L’auteur mêle le passé et le présent, il fait résonner des antipathies centenaires et des abus actuels. Par de subtils flashbacks et un vieux grimoire appartenant à la famille Dragan, Éric Cherrière nous plonge dans le passé plus ou moins proche et sème le doute sur qui sont les gentils et qui sont les méchants.
On est ensuite pris dans le vertige de l’action, de cet inconnu qui terrorise des familles françaises, parmi les plus riches et les plus puissantes. Les Dragan, qui ont le pouvoir (Jacques, le père est premier ministre) et les Lapierre, qui ont l’argent. Enfin, il y a même le bras armé avec la famille Doyen, Léonard, le père, est le patron des flics.

Lors du double mariage (Chance Doyen avec Aurore Dragan, et Luc Dragan avec Marie Lapierre) dont il est question au début du livre, un inconnu qui veut se venger, se faufile parmi les invités et enlève Aurore. Il blesse Chance et rend sa traque impossible. Neuf mois plus tard, Aurore est retrouvée, après bien des cheveux blancs pour Chance.
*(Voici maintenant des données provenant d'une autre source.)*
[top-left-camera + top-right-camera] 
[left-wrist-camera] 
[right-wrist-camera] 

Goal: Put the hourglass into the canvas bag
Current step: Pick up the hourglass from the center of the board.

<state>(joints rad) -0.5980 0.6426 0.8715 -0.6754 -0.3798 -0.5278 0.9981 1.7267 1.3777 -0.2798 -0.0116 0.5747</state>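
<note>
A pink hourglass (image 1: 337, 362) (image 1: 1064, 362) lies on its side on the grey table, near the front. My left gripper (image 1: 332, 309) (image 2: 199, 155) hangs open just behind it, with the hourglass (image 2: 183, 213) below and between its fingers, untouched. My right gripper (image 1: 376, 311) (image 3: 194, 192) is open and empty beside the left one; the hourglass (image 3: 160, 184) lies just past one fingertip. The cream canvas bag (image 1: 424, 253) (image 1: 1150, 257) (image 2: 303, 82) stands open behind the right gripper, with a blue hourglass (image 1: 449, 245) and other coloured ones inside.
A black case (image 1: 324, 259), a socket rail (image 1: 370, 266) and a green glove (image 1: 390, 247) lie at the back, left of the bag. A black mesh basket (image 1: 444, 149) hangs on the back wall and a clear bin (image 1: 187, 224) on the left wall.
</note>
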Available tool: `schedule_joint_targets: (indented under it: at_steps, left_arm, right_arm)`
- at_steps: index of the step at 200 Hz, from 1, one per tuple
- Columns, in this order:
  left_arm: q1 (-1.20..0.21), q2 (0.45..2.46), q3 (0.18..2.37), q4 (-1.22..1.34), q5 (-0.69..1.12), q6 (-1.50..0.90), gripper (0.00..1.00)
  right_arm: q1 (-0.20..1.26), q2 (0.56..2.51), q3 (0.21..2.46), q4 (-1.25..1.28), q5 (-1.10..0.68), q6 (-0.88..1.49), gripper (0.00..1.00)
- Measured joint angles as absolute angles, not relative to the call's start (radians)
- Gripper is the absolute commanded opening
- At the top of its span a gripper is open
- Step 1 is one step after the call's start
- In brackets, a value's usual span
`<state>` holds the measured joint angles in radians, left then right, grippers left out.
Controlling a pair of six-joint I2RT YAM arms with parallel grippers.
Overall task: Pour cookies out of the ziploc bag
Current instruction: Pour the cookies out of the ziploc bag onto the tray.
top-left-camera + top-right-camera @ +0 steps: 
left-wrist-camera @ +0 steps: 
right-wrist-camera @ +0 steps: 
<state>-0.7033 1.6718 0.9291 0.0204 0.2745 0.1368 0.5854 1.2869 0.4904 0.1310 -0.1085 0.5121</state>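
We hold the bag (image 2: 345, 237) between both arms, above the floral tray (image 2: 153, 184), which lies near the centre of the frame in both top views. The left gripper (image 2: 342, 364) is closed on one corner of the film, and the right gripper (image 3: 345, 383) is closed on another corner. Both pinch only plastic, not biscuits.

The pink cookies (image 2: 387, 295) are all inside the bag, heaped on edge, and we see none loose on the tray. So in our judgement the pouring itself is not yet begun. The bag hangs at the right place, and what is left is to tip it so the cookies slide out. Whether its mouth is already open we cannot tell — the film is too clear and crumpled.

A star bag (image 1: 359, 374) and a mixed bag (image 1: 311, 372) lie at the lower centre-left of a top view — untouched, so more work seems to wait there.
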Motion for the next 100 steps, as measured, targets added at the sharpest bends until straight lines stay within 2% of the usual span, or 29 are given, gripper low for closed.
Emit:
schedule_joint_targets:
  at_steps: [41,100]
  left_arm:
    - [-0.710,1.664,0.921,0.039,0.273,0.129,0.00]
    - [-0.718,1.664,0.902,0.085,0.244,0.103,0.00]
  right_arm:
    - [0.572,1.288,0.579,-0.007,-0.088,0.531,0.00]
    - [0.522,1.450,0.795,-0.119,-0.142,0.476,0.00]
Elle est dans le coma et elle est sur le point d’accoucher. Nait donc Mademoiselle Chance. Car son père, en la voyant se battre pour sa vie, la prénomme comme lui. Ceci n’est que le début d’une longue traque parsemée de rebondissements prenants et enfiévrés. La petite fille est fragile mais elle va aider l’enquête. Il y est question de puits, de prison, d’apprentissage de la torture, d’hélicoptère, de feu et de merde dans des jardins du 16ème arrondissement de Paris. Mais aussi de postière, de prostituées, de gynécologue, de chevaux et de yacht… D’avilissement, de renaissance, de soutien… ou pas. D’humour aussi et de voir plus loin.

L’inconnu a été pour moi une lecture passion. Le traitement de l’histoire est grandiose : l’auteur utilise de nombreux stratagèmes pour nous mener en bateau. Il utilise la violence pour son contraste avec la fragilité de Mademoiselle Chance ou la délicatesse de son père envers elle.

A l’extérieur la tempête a cessé, avalée par l’inconscient d’un enfant qui fait sienne la fureur du monde.
Les scènes de violences sont nombreuses et pas toutes physiques. Il y a la violence des petites gens en prise avec les rouages politiques ou judiciaires (un chapitre digne d’un film, où les firmes d’avocats se refilent la patate chaude pour donner de l’argent à un jeune qui va peut-être perdre l’usage de ses jambes après un passage à tabac non réglementaire, et qui empochent au passage des sommes conséquentes alors que cet argent devrait revenir à la famille du gamin…). La violence dans la description du village abandonné est tout aussi choquante. Il y a aussi, parfois, cette violence de rang, où certains sont obligés de vivre comme le leur dit leur (haut) rang, se marier comme il se doit et se rabaisser pour ne pas perdre la face…

Mais les passages avec violence physique sont vraiment trashs (masturbation sur une brosse à dent à plusieurs, torture sur le yacht ou scène d’orgies…) et ont été un supplice à lire tellement ils sont descriptifs. J’ai également éprouvé une certaine honte à apprécier le mal qui est fait aux personnes abjectes qui profitent de tout et ne veulent surtout pas en subir les conséquences.

C’est là toute la réussite de ce livre. L’inconnu nous est proche malgré l’horreur de ses gestes, et la fin est grandiose dans sa trajectoire bi-directionnelle.